NF-κB binds to the κB site in the ABIN-3 promoter.(A) THP-1 cells were stimulated for the indicated times with 100 ng/ml LPS or 1000 IU/ml TNF. Nuclear extracts were prepared and analysed by electrophoretic mobility shift assay using ³²P-labelled WT-κB or mut-κB probes corresponding to the κB site in the ABIN-3 promoter.(B) Binding of p65 NF-κB to the WT-κB probe was demonstrated by a supershift upon pre-incubation of the nuclear extract (obtained from cells treated for 60 min.with LPS) with anti-p65 NF-κB antibodies. The arrow indicates the location of the supershifted NF-κB complex.

5

TNF, TLR4 and p65 induce the NF-κB-dependent activation of the ABIN-3 promoter. The Luc reporter vector pXPΔ2 containing either no insert, the WT-κB ABIN-3 promoter fragment or the mut-κB ABIN-3 promoter fragment was transiently transfected in HEK293T cells together with pAct gal. NF-κB was activated by treating the cells for 6 hrs with 1000 IU/ml TNF or by co-expression of TLR4 or p65 as indicated. In (C), cells were also transfected with expression vectors for ABIN-3, A20 or IKKβ-K44A as indicated. Luc activity and Gal activity in cell lysates were assayed 24 hrs after transfection and values are plotted as Luc/Gal to adjust for differences in transfection efficiency.
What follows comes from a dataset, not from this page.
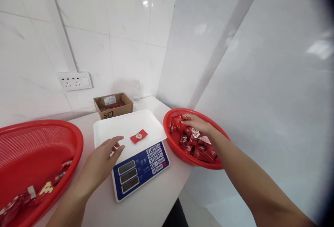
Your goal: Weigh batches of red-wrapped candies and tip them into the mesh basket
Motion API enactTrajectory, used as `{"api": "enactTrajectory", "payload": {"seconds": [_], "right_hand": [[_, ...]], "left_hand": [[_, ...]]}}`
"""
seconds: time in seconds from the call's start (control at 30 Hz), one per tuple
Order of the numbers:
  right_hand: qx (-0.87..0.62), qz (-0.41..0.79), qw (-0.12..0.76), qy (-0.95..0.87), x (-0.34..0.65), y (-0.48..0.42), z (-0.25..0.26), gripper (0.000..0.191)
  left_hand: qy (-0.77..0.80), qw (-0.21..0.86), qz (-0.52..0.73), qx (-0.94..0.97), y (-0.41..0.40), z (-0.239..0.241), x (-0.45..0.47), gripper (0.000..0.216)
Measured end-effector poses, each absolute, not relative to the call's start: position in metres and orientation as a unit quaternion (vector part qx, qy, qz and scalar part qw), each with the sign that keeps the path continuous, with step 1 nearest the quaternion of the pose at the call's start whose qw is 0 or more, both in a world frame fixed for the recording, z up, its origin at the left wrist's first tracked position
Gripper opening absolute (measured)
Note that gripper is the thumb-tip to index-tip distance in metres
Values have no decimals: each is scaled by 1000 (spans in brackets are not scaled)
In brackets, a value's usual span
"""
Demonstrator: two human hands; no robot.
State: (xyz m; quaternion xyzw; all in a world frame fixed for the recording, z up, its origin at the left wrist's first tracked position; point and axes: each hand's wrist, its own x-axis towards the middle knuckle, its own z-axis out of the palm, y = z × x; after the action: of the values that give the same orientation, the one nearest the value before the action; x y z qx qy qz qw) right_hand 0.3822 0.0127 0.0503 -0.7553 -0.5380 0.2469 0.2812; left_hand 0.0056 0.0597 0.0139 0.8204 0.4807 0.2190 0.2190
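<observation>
My left hand (105, 155) hovers over the left front part of a digital scale (142, 171), its fingers loosely curved and apart, with nothing in them. On the scale's white tray (112, 127) lies one small red packet (138, 136) with a pale round label. My right hand (197, 122) reaches into the red plastic basket (180, 155) at the right. Its fingers pinch a shiny red wrapped packet (178, 120) near the basket's far left side. Beneath that hand lie several more red packets (202, 152), partly hidden by my arm.
A larger red basket (75, 147) with several red packets (47, 188) stands at the left. Behind the scale sits a small open cardboard box (117, 110) with red items inside. A wall socket (75, 81) is above the white table (156, 195); walls close in behind and right.
</observation>
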Motion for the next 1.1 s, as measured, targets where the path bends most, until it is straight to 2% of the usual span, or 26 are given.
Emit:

Each error bar represents the mean ±SD of two samples. Results are representative for at least two independent experiments.‘/’: non-stimulated.

6

Hydrocortisone inhibits LPS-induced activation of the ABIN-3 promoter in macrophages. The Luc reporter vector pXP2Δ2 containing either no insert or the WT-κB ABIN-3 promoter fragment was transiently transfected in RAW264.7 cells together with pAct βgal. Cells were either left untreated or stimulated for 6 hrs with 1 μg/ml LPS in the presence or absence of 100 μM HC that was given 2 hrs prior to LPS. Luc activity and Gal activity in cell lysates were assayed 24 hrs after transfection and values are plotted as Luc/Gal to adjust for differences in transfection efficiency. Each error bar represents the mean ± SD of two samples. Results are representative for at least two independent experiments.‘/’: non-stimulated.